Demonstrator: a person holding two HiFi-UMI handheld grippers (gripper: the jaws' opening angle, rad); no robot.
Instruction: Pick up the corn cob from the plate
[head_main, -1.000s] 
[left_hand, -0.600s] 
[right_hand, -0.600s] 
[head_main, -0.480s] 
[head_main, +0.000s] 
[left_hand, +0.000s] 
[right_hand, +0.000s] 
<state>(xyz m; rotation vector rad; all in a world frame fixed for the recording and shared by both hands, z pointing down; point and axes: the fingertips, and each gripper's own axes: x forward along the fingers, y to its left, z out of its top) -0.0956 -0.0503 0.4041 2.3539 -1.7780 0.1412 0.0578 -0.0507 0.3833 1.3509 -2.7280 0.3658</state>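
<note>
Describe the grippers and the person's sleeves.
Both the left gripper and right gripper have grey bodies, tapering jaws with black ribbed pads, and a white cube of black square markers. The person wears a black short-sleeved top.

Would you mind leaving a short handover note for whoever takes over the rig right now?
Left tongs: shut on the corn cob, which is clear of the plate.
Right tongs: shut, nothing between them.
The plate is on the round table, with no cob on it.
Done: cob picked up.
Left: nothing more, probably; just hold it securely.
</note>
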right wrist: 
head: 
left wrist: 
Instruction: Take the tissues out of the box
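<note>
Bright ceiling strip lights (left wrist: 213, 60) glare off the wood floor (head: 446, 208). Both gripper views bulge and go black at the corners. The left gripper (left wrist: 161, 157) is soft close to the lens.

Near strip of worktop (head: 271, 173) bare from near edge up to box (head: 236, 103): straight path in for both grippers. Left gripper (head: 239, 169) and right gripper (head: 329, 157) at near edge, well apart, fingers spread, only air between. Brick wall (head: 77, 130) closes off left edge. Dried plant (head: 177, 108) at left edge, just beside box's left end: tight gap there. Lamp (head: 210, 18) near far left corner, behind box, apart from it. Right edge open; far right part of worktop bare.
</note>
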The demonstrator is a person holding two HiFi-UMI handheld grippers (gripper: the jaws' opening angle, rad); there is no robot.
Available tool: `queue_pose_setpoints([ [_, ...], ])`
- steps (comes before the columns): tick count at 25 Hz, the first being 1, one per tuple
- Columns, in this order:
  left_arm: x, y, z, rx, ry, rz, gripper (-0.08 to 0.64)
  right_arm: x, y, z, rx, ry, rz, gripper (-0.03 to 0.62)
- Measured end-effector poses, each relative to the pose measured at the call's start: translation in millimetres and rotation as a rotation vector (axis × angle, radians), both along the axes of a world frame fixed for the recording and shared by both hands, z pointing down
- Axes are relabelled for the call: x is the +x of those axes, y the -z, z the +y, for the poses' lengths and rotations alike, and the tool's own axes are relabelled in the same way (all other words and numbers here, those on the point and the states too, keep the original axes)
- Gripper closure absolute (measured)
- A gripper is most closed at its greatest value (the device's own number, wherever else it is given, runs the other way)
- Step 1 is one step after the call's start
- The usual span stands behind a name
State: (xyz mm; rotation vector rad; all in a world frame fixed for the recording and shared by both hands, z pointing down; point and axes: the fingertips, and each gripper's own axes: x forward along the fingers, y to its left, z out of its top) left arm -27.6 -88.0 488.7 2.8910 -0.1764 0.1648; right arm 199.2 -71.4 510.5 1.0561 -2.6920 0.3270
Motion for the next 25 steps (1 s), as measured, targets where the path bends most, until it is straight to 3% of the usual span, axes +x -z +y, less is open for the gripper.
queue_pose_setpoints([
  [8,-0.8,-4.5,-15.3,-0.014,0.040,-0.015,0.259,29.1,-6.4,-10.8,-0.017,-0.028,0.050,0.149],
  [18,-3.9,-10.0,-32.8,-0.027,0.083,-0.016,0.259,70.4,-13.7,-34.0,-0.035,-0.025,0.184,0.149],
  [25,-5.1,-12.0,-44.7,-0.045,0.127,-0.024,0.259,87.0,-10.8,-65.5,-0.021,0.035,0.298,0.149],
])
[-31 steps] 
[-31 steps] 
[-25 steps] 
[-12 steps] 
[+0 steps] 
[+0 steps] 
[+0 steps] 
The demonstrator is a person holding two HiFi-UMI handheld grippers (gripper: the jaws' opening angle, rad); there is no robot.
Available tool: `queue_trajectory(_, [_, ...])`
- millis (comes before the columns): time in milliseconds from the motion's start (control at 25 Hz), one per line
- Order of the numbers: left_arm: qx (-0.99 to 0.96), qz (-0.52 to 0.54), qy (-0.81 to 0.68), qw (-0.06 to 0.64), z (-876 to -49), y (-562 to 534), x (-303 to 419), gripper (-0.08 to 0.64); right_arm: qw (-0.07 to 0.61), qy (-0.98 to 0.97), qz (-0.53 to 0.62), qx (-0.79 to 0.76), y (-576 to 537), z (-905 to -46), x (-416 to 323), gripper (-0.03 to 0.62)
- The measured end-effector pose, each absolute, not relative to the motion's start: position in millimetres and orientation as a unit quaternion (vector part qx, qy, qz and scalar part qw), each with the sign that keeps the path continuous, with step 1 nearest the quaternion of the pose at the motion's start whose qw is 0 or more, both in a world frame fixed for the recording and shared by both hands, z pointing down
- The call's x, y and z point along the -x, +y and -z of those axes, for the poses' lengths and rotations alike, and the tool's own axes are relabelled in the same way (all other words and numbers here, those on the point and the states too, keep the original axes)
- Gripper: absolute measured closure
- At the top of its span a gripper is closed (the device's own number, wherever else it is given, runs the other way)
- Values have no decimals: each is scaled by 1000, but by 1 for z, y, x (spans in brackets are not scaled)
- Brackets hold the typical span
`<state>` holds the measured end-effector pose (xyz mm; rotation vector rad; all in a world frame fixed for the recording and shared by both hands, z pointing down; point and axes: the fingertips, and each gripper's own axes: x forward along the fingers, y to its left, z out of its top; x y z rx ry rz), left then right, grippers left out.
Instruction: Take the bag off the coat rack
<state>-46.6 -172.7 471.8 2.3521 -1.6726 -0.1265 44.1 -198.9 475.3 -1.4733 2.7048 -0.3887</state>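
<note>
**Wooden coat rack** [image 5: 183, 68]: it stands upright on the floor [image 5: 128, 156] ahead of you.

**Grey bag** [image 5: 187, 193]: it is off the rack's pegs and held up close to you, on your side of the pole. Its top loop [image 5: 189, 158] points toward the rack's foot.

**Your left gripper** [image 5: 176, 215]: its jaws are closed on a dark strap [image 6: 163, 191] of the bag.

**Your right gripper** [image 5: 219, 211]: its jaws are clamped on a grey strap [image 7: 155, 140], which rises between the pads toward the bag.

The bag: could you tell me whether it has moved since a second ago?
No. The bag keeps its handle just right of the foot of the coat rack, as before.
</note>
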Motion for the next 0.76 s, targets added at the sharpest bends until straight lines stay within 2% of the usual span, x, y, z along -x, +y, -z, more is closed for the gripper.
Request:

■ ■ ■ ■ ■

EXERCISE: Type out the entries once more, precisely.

COMPLETED EXERCISE:
Demonstrator: a person holding two HiFi-UMI handheld grippers (gripper: the jaws' opening angle, rad); no robot.
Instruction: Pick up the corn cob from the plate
[head_main, -1.000s] 
[left_hand, -0.600s] 
[right_hand, -0.600s] 
[head_main, -0.480s] 
[head_main, +0.000s] 
[left_hand, +0.000s] 
[right_hand, +0.000s] 
<state>(xyz m; rotation vector rad; all in a world frame fixed for the recording and shared by both hands, z pointing down; point and axes: the fingertips, and each gripper's own axes: x forward along the fingers, y to its left, z out of its top) -0.0956 -0.0503 0.4041 2.3539 -1.7780 0.1412 0.0578 -0.0507 0.3833 1.3509 -2.7280 0.3658</state>
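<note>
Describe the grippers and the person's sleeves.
Both the left gripper and right gripper have grey bodies, tapering jaws with black ribbed pads, and a white cube of black square markers. The person wears a black short-sleeved top.

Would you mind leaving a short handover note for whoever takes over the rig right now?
Left tongs: shut on the corn cob, which is clear of the plate.
Right tongs: shut, nothing between them.
The plate is on the round table, with no cob on it.
Done: cob picked up.
Left: nothing more, probably; just hold it securely.
</note>
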right wrist: 
head: 
left wrist: 
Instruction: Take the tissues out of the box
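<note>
Bright ceiling strip lights (left wrist: 213, 60) glare off the wood floor (head: 446, 208). Both gripper views bulge and go black at the corners. The left gripper (left wrist: 161, 157) is soft close to the lens.

Near strip of worktop (head: 271, 173) bare from near edge up to box (head: 236, 103): straight path in for both grippers. Left gripper (head: 239, 169) and right gripper (head: 329, 157) at near edge, well apart, fingers spread, only air between. Brick wall (head: 77, 130) closes off left edge. Dried plant (head: 177, 108) at left edge, just beside box's left end: tight gap there. Lamp (head: 210, 18) near far left corner, behind box, apart from it. Right edge open; far right part of worktop bare.
</note>
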The demonstrator is a person holding two HiFi-UMI handheld grippers (gripper: the jaws' opening angle, rad); there is no robot.
Available tool: `queue_pose_setpoints([ [_, ...], ])`
- steps (comes before the columns): tick count at 25 Hz, the first being 1, one per tuple
- Columns, in this order:
  left_arm: x, y, z, rx, ry, rz, gripper (-0.08 to 0.64)
  right_arm: x, y, z, rx, ry, rz, gripper (-0.03 to 0.62)
- Measured end-effector poses, each relative to the pose measured at the call's start: translation in millimetres and rotation as a rotation vector (axis × angle, radians), both along the axes of a world frame fixed for the recording and shared by both hands, z pointing down
- Axes are relabelled for the call: x is the +x of those axes, y the -z, z the +y, for the poses' lengths and rotations alike, and the tool's own axes are relabelled in the same way (all other words and numbers here, those on the point and the states too, keep the original axes)
- Gripper closure absolute (measured)
- A gripper is most closed at its greatest value (the device's own number, wherever else it is given, runs the other way)
- Step 1 is one step after the call's start
- The usual span stands behind a name
State: (xyz mm; rotation vector rad; all in a world frame fixed for the recording and shared by both hands, z pointing down; point and axes: the fingertips, and each gripper's own axes: x forward along the fingers, y to its left, z out of its top) left arm -27.6 -88.0 488.7 2.8910 -0.1764 0.1648; right arm 199.2 -71.4 510.5 1.0561 -2.6920 0.3270
Motion for the next 25 steps (1 s), as measured, targets where the path bends most, until it is straight to 3% of the usual span, axes +x -z +y, less is open for the gripper.
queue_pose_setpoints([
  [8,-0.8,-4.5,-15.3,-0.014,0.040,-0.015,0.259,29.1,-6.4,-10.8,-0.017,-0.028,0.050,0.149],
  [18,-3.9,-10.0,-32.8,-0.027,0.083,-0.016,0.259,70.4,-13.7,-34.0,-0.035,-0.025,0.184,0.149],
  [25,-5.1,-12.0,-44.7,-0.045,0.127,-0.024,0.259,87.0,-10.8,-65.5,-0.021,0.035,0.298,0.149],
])
[-31 steps] 
[-31 steps] 
[-25 steps] 
[-12 steps] 
[+0 steps] 
[+0 steps] 
[+0 steps] 
The demonstrator is a person holding two HiFi-UMI handheld grippers (gripper: the jaws' opening angle, rad); there is no robot.
Available tool: `queue_trajectory(_, [_, ...])`
- millis (comes before the columns): time in milliseconds from the motion's start (control at 25 Hz), one per line
- Order of the numbers: left_arm: qx (-0.99 to 0.96), qz (-0.52 to 0.54), qy (-0.81 to 0.68), qw (-0.06 to 0.64), z (-876 to -49), y (-562 to 534), x (-303 to 419), gripper (-0.08 to 0.64); right_arm: qw (-0.07 to 0.61), qy (-0.98 to 0.97), qz (-0.53 to 0.62), qx (-0.79 to 0.76), y (-576 to 537), z (-905 to -46), x (-416 to 323), gripper (-0.03 to 0.62)
- The measured end-effector pose, each absolute, not relative to the motion's start: position in millimetres and orientation as a unit quaternion (vector part qx, qy, qz and scalar part qw), each with the sign that keeps the path continuous, with step 1 nearest the quaternion of the pose at the motion's start whose qw is 0 or more, both in a world frame fixed for the recording and shared by both hands, z pointing down
- The call's x, y and z point along the -x, +y and -z of those axes, for the poses' lengths and rotations alike, and the tool's own axes are relabelled in the same way (all other words and numbers here, those on the point and the states too, keep the original axes)
- Gripper: absolute measured closure
- At the top of its span a gripper is closed (the device's own number, wherever else it is given, runs the other way)
- Values have no decimals: each is scaled by 1000, but by 1 for z, y, x (spans in brackets are not scaled)
- Brackets hold the typical span
`<state>` holds the measured end-effector pose (xyz mm; rotation vector rad; all in a world frame fixed for the recording and shared by both hands, z pointing down; point and axes: the fingertips, and each gripper's own axes: x forward along the fingers, y to its left, z out of its top; x y z rx ry rz), left then right, grippers left out.
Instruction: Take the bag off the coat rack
<state>-46.6 -172.7 471.8 2.3521 -1.6726 -0.1265 44.1 -198.9 475.3 -1.4733 2.7048 -0.3887</state>
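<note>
**Wooden coat rack** [image 5: 183, 68]: it stands upright on the floor [image 5: 128, 156] ahead of you.

**Grey bag** [image 5: 187, 193]: it is off the rack's pegs and held up close to you, on your side of the pole. Its top loop [image 5: 189, 158] points toward the rack's foot.

**Your left gripper** [image 5: 176, 215]: its jaws are closed on a dark strap [image 6: 163, 191] of the bag.

**Your right gripper** [image 5: 219, 211]: its jaws are clamped on a grey strap [image 7: 155, 140], which rises between the pads toward the bag.

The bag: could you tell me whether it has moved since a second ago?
No. The bag keeps its handle just right of the foot of the coat rack, as before.
</note>
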Motion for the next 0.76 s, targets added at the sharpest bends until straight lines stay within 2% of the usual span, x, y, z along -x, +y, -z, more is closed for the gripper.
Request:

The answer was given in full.